In the first part of this series, I looked at how we can keep informed of when Apple make changes to their built-in security tools. In this and the following parts, we’ll look at how to determine what changes have occurred. Our primary methodology is to run diffs against the previous version of the tool and the new one. However, XProtect, Gatekeeper and MRT.app use a variety of formats (XML, SQL and machO binary, respectively) to store data, and they also use different forms of obfuscation within those formats. In this post, we’ll start with looking at how to extract data and run diffs on Apple’s Malware Removal Tool, aka the MRT.app. The only tools you’ll need to do this are Apple’s free Xcode Command Line tools.

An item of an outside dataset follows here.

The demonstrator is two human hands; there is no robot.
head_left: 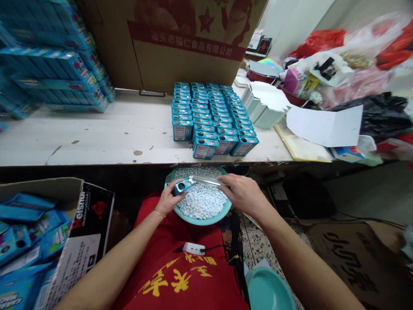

Why the ‘strings’ Tool Won’t Show All Strings
If you’ve ever done any kind of file analysis you’re no doubt aware of the strings
tool (and if not start here). While strings
is fine for dumping constant strings in a binary, there are other ways of hiding strings that such tools are unable to extract. In a previous post I described how to run the strings
tool on MRT.app’s binary and how to search for and decode other strings hidden in byte arrays using a disassembler. The problem with that approach, however, is two-fold. First, it’s labor intensive: you could literally spend hours (I have!) trying to manually find and decode the strings stored in byte arrays. Second, it requires some skill in knowing your way around a disassembler, extracting and cataloging what you find. Fortunately, as I’ll show below, there’s a better way that’s both fast and doesn’t require manually combing through disassembly.
Before we get to that, it’s also worth reminding ourselves that strings
on macOS is not equivalent to the same tool on most Linux distros and lacks the --encoding
option for dumping wide-character strings like Unicode UTF-16. For that reason, in general it’s better to use something like FireEye’s FLOSS tool for extracting strings, but that still won’t help us with those strings stored in byte arrays and only assembled in memory upon execution.
Just Enough Disassembly To Get the Idea!
When it comes to strings in MRT.app, the issue isn’t unicode or some other encoding but rather the fact that some strings are stored as single characters in an array. In order to understand the problem and the solution, let’s take a very quick look at what’s going on when we view the byte arrays in the MRT executable in a disassembler.
The following images were taken from Hopper – a commercial tool, simply because it’s prettier and cleaner for illustration purposes – and the open source radare2 (aka r2). However, you don’t need either to follow along, and indeed we’ll look at similar output from otool
(which you will need and is included in the Xcode command line tools) a little further on.
The first image below shows part of one of MRT app’s typical byte arrays. The first column represents the address of each line of code, but we won’t be needing that today. The second column of greyed text represents the op codes or machine instructions while everything else to the right of that is a sort-of human readable translation to help us make sense of what instructions and values the op codes represent. Note, in particular, that the last two places of each line of op code are mirrored in the rightmost column, where they are prefixed with 0x
to indicate hexadecimal notation.
Importantly, those hex numbers are ASCII characters, which you can reveal in Hopper by control-clicking and choosing ‘Characters’.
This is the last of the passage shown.